Домой Володя вернулся с испорченным настроением. Папе с мамой, которые не спали, а ждали его возвращения, бросил пару дежурных фраз и поспешно скрылся у себя в комнате.
Свет включать не стал. Темноту разбавляли отсветы фонарей и фар проезжающих под окнами машин.
Володя, не раздеваясь, лег на кровать и уставился в потолок. Благодаря подключению к источнику он успел восстановиться после испытания и от нечего делать выставил невидимую «руку». Конечность тела Силы устремилась к потолку.
Впервые Володя использовал заклинание не по назначению. Ощущение показалось странным, но назвать его неприятным он бы не рискнул. Скорее наоборот. Энергетическое ощупывание покрытой побелкой бетонной плиты было значительно интереснее, нежели отвешивание магических оплеух.
Он так и заснул, оглаживая «третьей рукой» потолок.
* * *
...«Как же неумно все получилось, – думала великая княгиня Московская Софья. – Проверять надобно было. Все проверять».
С другой стороны, все и было проверено и перепроверено.

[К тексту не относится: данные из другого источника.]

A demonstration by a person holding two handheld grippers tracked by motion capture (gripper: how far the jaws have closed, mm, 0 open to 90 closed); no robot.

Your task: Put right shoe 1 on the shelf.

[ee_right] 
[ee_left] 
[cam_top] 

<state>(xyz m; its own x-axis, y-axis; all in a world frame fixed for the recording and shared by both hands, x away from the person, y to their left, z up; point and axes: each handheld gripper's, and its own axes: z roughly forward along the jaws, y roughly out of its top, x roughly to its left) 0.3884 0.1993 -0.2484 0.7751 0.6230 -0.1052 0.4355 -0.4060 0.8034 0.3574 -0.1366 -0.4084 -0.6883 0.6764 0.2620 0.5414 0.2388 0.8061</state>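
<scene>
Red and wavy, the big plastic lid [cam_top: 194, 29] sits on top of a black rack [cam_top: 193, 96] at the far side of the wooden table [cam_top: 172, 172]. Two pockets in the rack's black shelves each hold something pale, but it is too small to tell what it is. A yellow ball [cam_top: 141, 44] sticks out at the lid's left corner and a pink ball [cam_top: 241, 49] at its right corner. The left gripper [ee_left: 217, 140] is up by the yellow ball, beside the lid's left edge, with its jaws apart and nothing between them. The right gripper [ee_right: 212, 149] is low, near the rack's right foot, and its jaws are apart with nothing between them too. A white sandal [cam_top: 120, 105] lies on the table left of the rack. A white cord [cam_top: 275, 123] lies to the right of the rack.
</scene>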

Известно было, что в Моско имелись могучие, но ничейные источники. Подтверждено было, что московские князья, как и их предки, роду принадлежали человеческому и магическими способностями не обладали. Да и о существовании источников не знали. А кто владел теми источниками? Кто бы ни владел, сила, помноженная на власть, подвинет любую другую силу. Эту мысль игнорировали многие маги. Но только не Софья, называвшая себя дейвона.
Дейвона она была ровно наполовину, но если кто-то намекал ей на смешанную кровь, приходила в ярость, брызгала слюной. Преданность сфере была столь сильной, что даже мать клана принимала ее как есть, хоть порой это было непросто.